JEANINE BASINGER is the Corwin-Fuller Professor of Film Studies at Wesleyan. She is the founder of the Wesleyan Cinema Archives and the originator of the film studies department. She has authored more than 11 books including her newest, I Do and I Don’t: A History of Marriage in the Movies, published in January 2013 by Knopf. A two-time recipient of Wesleyan’s Binswanger Prize for Excellence in Teaching, she also has been named a “women of impact 2012: academics” by Variety for her work developing some of the industry’s most powerful talent. She is a trustee of the American Film Institute and the National Board of Review and has recently been named to the Film and Theatre Committee of the Wadsworth Athenaeum Museum of Art. A nationally recognized expert on film, she is regularly interviewed by the media.

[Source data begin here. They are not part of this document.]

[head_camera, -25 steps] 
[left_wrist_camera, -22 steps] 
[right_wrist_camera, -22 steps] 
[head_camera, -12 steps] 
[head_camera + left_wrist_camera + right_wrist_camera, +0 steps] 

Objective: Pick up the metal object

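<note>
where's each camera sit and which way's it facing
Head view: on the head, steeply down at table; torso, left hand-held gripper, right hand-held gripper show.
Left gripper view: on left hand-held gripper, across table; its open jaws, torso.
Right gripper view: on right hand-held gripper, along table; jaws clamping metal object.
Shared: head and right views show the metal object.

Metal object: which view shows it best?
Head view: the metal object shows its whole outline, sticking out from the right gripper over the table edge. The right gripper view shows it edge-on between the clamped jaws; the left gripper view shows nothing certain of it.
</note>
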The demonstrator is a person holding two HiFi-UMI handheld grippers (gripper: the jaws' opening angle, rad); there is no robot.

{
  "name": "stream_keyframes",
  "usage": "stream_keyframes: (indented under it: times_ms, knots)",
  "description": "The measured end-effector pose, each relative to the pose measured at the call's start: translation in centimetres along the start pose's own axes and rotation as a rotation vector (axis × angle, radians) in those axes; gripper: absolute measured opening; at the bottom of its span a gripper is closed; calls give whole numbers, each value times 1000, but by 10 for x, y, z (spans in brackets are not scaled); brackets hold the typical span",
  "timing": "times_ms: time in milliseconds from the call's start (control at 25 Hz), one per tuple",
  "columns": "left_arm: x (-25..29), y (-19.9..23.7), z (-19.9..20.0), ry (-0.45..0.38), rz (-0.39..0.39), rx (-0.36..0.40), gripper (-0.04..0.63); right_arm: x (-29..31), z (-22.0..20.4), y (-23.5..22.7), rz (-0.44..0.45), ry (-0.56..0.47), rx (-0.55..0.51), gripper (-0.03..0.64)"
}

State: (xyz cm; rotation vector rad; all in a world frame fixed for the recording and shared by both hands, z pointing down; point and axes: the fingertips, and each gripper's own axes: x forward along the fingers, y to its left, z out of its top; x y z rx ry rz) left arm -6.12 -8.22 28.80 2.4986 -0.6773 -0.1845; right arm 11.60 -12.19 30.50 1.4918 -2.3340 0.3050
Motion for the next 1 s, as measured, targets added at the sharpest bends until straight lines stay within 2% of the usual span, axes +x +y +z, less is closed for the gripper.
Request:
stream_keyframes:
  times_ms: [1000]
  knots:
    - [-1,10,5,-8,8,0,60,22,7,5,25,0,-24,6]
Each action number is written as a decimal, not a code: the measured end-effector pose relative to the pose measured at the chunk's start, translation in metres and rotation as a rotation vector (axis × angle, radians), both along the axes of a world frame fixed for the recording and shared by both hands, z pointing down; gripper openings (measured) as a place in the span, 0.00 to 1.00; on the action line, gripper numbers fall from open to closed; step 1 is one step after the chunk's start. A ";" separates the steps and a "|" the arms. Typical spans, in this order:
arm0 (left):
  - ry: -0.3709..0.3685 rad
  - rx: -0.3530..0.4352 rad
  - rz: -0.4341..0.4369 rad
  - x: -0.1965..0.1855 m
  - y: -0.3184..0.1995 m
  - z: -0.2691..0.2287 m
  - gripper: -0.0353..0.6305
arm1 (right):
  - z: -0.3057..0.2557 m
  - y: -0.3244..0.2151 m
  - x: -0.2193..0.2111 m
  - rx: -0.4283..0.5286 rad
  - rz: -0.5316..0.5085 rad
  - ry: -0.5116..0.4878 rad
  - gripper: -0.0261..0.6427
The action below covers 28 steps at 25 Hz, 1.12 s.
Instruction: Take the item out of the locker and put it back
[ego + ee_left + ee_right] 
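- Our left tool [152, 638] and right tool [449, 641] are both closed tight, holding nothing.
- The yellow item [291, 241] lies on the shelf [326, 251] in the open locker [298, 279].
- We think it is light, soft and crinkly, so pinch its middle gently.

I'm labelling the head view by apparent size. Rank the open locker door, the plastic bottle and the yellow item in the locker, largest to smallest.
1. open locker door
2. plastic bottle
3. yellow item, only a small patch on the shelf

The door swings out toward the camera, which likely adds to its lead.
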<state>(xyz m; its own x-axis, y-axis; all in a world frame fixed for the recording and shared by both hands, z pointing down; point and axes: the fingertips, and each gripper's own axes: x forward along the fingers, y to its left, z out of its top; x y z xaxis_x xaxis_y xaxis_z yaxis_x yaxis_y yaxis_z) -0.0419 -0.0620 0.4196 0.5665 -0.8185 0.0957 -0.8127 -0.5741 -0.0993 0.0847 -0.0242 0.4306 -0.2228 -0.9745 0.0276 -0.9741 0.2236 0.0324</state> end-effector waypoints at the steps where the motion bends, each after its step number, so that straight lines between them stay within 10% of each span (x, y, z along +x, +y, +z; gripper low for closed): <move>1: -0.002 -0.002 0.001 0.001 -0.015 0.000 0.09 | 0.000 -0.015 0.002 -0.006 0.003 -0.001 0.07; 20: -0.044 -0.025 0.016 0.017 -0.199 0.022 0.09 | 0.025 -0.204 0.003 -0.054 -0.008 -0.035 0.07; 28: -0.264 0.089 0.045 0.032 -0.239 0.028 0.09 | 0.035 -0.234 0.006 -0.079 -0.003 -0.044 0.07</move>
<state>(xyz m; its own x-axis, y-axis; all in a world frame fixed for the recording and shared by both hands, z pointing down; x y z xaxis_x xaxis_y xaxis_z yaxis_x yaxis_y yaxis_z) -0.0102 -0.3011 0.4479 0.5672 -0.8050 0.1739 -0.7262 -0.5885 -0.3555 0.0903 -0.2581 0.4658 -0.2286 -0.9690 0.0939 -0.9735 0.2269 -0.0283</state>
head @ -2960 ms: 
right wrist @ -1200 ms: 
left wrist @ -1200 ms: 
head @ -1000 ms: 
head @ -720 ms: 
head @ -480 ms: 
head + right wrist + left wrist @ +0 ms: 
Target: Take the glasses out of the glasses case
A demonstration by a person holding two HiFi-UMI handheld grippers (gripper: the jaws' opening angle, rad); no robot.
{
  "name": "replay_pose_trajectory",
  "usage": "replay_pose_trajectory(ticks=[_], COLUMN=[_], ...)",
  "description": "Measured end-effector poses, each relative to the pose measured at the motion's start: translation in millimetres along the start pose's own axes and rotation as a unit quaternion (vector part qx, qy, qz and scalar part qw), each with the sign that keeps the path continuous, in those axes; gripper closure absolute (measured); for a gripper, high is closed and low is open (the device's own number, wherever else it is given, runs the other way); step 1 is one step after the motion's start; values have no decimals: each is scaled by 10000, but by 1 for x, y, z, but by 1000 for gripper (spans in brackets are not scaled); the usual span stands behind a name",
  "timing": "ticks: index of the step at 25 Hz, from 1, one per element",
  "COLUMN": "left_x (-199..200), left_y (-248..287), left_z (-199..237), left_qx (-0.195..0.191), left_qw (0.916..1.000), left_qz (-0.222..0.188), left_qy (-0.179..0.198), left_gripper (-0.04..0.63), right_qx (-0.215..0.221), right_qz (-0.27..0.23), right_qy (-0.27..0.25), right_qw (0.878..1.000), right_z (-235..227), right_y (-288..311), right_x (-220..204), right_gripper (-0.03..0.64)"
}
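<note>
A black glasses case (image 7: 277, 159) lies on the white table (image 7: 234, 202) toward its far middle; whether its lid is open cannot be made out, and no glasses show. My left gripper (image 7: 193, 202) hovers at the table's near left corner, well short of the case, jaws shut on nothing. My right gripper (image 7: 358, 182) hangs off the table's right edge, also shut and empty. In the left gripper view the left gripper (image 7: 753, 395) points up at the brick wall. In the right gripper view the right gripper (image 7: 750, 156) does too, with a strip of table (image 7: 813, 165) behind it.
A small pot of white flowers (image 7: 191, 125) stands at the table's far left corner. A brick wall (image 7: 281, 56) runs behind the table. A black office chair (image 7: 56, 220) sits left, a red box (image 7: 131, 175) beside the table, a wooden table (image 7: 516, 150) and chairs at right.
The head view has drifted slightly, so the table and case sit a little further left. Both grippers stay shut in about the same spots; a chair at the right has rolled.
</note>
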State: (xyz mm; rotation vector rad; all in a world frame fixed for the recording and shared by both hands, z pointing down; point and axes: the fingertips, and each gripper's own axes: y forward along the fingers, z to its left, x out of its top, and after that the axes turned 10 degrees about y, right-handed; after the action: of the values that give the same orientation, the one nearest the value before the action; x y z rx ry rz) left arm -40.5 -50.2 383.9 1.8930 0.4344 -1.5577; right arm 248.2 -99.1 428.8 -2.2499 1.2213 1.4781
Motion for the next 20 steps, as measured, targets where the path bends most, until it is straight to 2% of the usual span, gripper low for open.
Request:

STEVE COLLINS is an assistant professor of film studies at Wesleyan as well as a writer and director specializing in his own brand of melancholy comedy. He has made several award-winning shorts that have played at the Tribeca, Seattle, SXSW, Clermont-Ferrand, New York Short Film Expo, and Boston Independent film festivals. His film Gretchen won the $50,000 Target Filmmaker Award for Best Narrative Feature at the Los Angeles Film Festival and can be seen on the Sundance Channel. He recently finished his second feature, a love-story about adult children called You Hurt My Feelings.
Scott Higgins is an associate professor of film studies at Wesleyan. He has published two books, Harnessing the Rainbow: Technicolor Aesthetics in the 1930's and Arnheim for Film and Media Studies, and is working on a third about film serials from the 1930s and 1940s. His areas of specialization include aesthetics, silen and classical cinema, narrative theory, genre, and technology. In 2011, he received Wesleyan's Binswnger Prize for Excellence in Teaching. He hosts a blog at shiggins.blogs.wesleyan.edu/.
Marc Longenecker is a visiting instructor of film studies and the programming and technical manager for film studies at Wesleyan. He is an advisor to the Wesleyan Film Series student board and a frequent guest speaker for the Wesleyan Summer Film Series.